Actor Lee Sang Yi has become an unexpected talking point among K-pop fans after joining ATEEZ member San for the group’s latest BAD dance challenge. The short-form clip drew attention because Lee did not appear as a casual celebrity guest simply marking the choreography. Instead, viewers saw a performer who understood the rhythm, committed to the details, and matched the confident tone of the song beside one of ATEEZ’s most recognizable dancers.
The moment spread quickly through Korean online communities, where many viewers said they had not realized Lee could dance at that level. The surprise was not only that he kept up with San, but that he looked comfortable doing so. In a format where even experienced entertainers can appear careful or restrained, Lee delivered the challenge with sharp movement, steady control, and expressions that suited the track’s forceful mood.
Dance challenges have become a standard part of K-pop promotion, but they still carry an informal test of presence. Idols often invite actors, comedians, athletes, and fellow musicians to appear in quick clips that travel across platforms. The choreography is usually shortened for social media, yet it can still expose whether a guest understands timing, weight, and performance energy. Lee’s appearance stood out because he treated the clip like a real stage moment rather than a light cameo.

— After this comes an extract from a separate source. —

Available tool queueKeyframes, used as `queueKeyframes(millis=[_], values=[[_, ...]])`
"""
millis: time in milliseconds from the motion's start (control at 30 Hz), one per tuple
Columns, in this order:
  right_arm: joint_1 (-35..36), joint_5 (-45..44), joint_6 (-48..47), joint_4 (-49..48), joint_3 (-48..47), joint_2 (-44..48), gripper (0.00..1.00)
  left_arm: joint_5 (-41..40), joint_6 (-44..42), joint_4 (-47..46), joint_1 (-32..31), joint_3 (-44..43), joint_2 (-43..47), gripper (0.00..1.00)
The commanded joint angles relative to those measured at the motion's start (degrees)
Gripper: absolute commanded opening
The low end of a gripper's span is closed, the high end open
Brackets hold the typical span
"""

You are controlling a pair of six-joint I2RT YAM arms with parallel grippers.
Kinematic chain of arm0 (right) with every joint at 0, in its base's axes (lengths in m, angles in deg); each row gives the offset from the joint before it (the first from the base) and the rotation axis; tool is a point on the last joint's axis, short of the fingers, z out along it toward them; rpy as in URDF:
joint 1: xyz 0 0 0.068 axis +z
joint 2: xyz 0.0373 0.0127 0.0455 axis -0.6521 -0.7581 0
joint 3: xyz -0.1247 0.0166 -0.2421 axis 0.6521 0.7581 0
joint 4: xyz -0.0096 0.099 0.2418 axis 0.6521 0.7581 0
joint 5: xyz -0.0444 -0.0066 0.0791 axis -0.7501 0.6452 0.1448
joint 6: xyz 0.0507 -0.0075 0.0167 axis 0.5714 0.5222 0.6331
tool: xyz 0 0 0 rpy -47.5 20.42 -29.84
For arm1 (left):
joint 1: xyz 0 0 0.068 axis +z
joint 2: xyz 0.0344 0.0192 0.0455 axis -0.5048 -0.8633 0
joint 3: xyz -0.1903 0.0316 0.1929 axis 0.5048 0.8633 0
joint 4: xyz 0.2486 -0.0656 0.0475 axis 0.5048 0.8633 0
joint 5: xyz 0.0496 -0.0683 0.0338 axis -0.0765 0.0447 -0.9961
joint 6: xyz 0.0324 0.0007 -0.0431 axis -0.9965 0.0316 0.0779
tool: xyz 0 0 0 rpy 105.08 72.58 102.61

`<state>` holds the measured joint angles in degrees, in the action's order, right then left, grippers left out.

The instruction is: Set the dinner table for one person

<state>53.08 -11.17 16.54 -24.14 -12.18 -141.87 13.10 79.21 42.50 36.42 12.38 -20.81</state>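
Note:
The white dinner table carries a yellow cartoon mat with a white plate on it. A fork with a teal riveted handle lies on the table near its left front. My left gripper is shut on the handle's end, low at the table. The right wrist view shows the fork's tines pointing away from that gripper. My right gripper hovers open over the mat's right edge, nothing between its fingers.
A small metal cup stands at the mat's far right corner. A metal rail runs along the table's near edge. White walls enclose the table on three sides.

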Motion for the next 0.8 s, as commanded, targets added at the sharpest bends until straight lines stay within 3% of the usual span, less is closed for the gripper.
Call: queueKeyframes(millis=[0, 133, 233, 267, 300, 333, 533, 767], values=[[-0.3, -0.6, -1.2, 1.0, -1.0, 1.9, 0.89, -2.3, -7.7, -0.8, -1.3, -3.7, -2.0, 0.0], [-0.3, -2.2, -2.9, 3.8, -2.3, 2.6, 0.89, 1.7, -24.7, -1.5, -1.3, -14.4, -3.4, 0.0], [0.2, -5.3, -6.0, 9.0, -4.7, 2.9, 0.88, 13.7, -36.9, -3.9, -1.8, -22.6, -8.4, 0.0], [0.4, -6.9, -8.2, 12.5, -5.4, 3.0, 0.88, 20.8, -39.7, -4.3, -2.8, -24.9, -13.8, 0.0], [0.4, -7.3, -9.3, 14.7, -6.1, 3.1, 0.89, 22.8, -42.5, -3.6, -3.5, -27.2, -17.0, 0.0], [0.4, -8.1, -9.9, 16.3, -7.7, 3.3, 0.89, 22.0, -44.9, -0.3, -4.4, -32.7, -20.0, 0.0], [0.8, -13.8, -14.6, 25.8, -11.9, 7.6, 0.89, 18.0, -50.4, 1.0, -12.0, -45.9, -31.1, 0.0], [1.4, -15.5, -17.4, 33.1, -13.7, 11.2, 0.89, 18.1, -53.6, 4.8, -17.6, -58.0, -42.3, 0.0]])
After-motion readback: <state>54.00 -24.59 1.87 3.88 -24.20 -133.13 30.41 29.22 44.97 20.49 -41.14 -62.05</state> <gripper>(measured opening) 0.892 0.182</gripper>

A Surprise Built On A Performance Background
Although Lee Sang Yi is best known internationally as an actor, the reaction to the challenge also revived attention on his broader performance history. The source report notes that longtime followers pointed to his musical theater background and past reputation for singing. Some also recalled stories about his earlier interest in Rain’s performances, including covers of Rainism, and said tap dancing had been associated with his training when applying to Korea National University of Arts.
That context helps explain why the clip did not look like a lucky accident. Musical theater training can build habits that translate well to idol choreography: clean posture, awareness of facial expression, breath control, and the ability to project a character through movement. Those skills are not identical to K-pop performance, but they can make a short challenge feel more convincing when the performer commits fully.
San’s presence also raised the difficulty of the comparison. ATEEZ are known for powerful, theatrical performance, and San in particular is often singled out for intensity and physical control. Appearing next to him means any hesitation would be obvious. Lee instead leaned into the choreography’s attitude, which made the clip feel less like an actor borrowing an idol format and more like two entertainers meeting on shared performance ground.
Why The Clip Resonated
The online response focused on several overlapping points: Lee’s dance ability, his confidence beside San, and his physique in the fitted styling used for the video. The source article described viewers as surprised by how naturally he handled the routine and by how physically imposing he appeared next to an idol already known for a strong stage image. That combination helped turn a brief promotional clip into a wider entertainment conversation.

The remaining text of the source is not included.